Acara ini menghadirkan Dr. Ahmad Irsan A. Moeis, Kasubdit Standar dan Mutu Pelayanan Kesehatan Kemenkes RI, serta Benjamin Saut Parulian Simanjuntak, SKM, MM, AAK, Deputi Direksi Bidang Aktuaria BPJS Kesehatan. Keduanya menyoroti berbagai aspek penting, mulai dari tantangan pembiayaan, regulasi, hingga kesiapan infrastruktur rumah sakit yang akan menjadi ujung tombak pelaksanaan KRIS.
Salah satu poin penting yang disampaikan Benjamin adalah kondisi pembiayaan JKN saat ini yang menghadapi tekanan serius. “Pengeluaran layanan kesehatan per kapita tumbuh lebih cepat dari PDB per kapita. Ini alarm untuk memperkuat pengendalian biaya,” ujarnya. Ia juga menyinggung potensi pembiayaan tambahan sebesar Rp26 triliun dari peserta JKN nonaktif yang menunggak iuran. Bila dikelola optimal, potensi ini bisa memperkuat dana jaminan sosial ke depan.
Webinar juga membahas pentingnya regulasi yang jelas dan final sebelum sistem satu kelas diterapkan. Salah satu pertanyaan yang belum terjawab adalah bagaimana spesifikasi kamar akan ditentukan—apakah dengan empat, dua, atau satu tempat tidur per ruang rawat. Ketidakpastian ini menjadi hambatan bagi rumah sakit dalam mempersiapkan infrastruktur.
Kesiapan rumah sakit menjadi isu utama lain dalam diskusi. Para pembahas, seperti Dr. Ing. Ichsan Hanafi, MARS, MH dan Dr. Ida Bagus Nyoman Banjar, MKM dari ARSADA, menekankan perlunya panduan teknis dan dukungan pendanaan agar transformasi infrastruktur tidak membebani operasional fasilitas kesehatan. Rumah sakit swasta maupun milik daerah menghadapi tantangan berbeda, sehingga kebijakan pusat perlu adaptif.
Tak hanya soal teknis, diskusi juga menggarisbawahi risiko terhadap arus kas rumah sakit dan kesinambungan program JKN. Bila biaya meningkat tanpa disertai efisiensi, maka tekanan terhadap dana JKN akan makin berat.

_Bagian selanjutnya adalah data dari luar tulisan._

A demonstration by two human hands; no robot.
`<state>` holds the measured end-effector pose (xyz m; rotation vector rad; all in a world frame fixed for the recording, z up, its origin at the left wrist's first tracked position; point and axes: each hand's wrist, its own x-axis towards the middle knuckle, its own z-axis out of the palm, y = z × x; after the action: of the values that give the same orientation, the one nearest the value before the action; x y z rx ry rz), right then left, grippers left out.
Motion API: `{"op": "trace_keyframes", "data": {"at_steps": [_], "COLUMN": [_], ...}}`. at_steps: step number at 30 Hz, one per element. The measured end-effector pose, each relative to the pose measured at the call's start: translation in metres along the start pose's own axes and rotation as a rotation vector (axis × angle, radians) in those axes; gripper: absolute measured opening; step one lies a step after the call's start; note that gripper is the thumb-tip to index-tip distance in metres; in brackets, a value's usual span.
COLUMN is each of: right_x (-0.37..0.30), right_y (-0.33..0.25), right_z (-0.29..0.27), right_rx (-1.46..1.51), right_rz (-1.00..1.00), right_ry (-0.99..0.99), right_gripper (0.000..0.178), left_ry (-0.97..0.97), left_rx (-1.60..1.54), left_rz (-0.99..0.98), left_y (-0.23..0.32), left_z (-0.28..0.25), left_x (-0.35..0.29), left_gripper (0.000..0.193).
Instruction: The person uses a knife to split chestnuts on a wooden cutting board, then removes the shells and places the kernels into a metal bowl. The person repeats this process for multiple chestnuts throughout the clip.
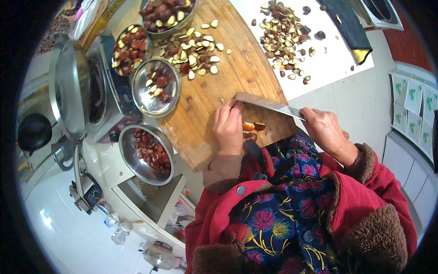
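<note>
My right hand (326,130) is closed around the handle end of a broad kitchen knife (269,105). Its blade reaches leftward over the wooden cutting board (200,107). Beside the far end of the blade, my left hand (228,125) has its fingers drawn together and pointing down at the board; whatever they pinch is hidden under them. Several cut chestnuts (253,127), brown-skinned with pale or orange faces, lie below the blade near the board's front edge. Farther back on the board spreads a pile of halved chestnuts (191,52).
Left of the board, a steel bowl (157,177) holds chestnuts, and a smaller steel bowl (148,104) holds a few pieces. Two fuller bowls stand behind. Small chestnut scraps (285,39) cover a white sheet (315,84) at right, near a dark cloth (349,27).
</note>
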<state>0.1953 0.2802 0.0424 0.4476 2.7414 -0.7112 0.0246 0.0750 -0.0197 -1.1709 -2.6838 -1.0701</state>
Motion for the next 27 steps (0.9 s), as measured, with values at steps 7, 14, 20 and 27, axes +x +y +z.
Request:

Karena keterbatasan waktu, sejumlah pertanyaan strategis seperti kemungkinan opsi naik kelas layanan untuk peserta yang ingin tambahan kenyamanan, akan dibahas lebih lanjut dalam sesi diskusi lanjutan setelah regulasi KRIS resmi dirilis pemerintah.
Webinar ini ditutup dengan harapan bahwa semua pihak dapat bergerak selaras dalam menyiapkan sistem kelas rawat inap yang adil, layak, dan berkelanjutan. Transformasi menuju KRIS bukan hanya urusan teknis, tapi juga momentum penataan ulang sistem jaminan sosial nasional yang lebih inklusif.